Every few months, the principals of the Racket world meet for a day to
discuss the state and near (and, occasionally, distant) future of the
Racket world. We met at the periphery of PLDI on January 6/7 in Chicago,
IL. Here is the list of major points we discussed:
1. Expander and Compiler
As many of you know, Matthew is in the process of re-implementing
the expander in Racket and re-organizing it on the way. At the
moment, the revised expander is 2x as slow as the C-implemented
one. Investigations so far point to Racket's runtime system and
compiler backend as the bottleneck.
We are considering two options:
[] continue development of the new expander and related backend
improvements on a separate branch, bringing neither the benefits
of the new expander nor the drawbacks of decreased performance
until the latter are reduced, or
[] swap in the Racket expander and take the performance hit.
Matthew is continuing to investigate and explore alternate
runtimes, and we'll request feedback from the user community in the
near future when the issues are more clear.
1a.

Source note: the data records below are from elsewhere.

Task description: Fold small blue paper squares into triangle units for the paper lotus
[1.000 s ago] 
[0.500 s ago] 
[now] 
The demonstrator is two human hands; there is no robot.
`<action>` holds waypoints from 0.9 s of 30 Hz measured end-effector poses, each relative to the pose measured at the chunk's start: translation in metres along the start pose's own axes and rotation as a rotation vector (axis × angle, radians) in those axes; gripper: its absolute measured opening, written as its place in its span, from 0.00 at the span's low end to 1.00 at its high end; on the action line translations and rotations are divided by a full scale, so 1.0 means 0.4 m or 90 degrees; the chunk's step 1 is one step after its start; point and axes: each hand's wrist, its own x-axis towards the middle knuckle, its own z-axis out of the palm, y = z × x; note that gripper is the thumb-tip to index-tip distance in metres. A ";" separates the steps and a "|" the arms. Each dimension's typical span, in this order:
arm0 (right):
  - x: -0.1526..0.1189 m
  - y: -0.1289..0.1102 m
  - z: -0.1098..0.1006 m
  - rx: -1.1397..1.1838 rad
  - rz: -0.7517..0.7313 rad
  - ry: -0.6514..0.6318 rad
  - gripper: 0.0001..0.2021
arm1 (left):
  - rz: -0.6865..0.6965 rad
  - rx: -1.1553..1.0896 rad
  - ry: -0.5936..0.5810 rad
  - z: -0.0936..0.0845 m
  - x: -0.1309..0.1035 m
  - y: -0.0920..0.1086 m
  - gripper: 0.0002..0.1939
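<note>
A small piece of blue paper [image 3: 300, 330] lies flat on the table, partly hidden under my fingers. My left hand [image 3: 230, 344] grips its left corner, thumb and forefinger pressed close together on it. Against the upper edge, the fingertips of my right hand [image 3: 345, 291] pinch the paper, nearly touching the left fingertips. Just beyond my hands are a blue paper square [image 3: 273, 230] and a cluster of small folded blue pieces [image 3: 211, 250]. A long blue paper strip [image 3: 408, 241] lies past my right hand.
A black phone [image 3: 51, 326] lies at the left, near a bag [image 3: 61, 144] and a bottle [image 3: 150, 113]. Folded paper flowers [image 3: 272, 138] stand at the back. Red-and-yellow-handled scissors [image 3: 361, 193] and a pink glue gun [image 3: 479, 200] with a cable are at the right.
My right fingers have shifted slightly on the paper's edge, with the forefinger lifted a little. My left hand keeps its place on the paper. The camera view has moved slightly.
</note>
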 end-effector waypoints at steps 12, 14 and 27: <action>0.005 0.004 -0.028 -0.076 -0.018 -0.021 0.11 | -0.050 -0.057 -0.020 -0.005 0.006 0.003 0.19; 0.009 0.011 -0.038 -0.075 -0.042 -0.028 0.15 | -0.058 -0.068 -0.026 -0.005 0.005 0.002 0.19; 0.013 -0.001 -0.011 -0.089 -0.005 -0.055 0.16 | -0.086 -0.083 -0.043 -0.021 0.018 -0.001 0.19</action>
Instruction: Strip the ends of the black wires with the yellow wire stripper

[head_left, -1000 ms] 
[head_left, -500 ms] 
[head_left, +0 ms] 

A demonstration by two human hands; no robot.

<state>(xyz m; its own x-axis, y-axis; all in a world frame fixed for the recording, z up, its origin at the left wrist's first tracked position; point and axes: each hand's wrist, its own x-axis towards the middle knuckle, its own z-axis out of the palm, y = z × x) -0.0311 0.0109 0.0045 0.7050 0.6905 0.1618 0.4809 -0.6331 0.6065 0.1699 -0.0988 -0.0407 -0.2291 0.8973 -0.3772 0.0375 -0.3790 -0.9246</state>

Also noteworthy, Leif Andersen is working on a replacement
frontend compiler in Racket using a nanopass framework.
2. License
Over time, the license we currently use for Racket has become an
obstacle for some potential users and is problematic for continued
compiler improvements.
We decided to re-license the software (dual license Apache 2/MIT) as
much as possible. You have seen the relevant email and request for
signatures. (https://github.com/racket/racket/issues/1570)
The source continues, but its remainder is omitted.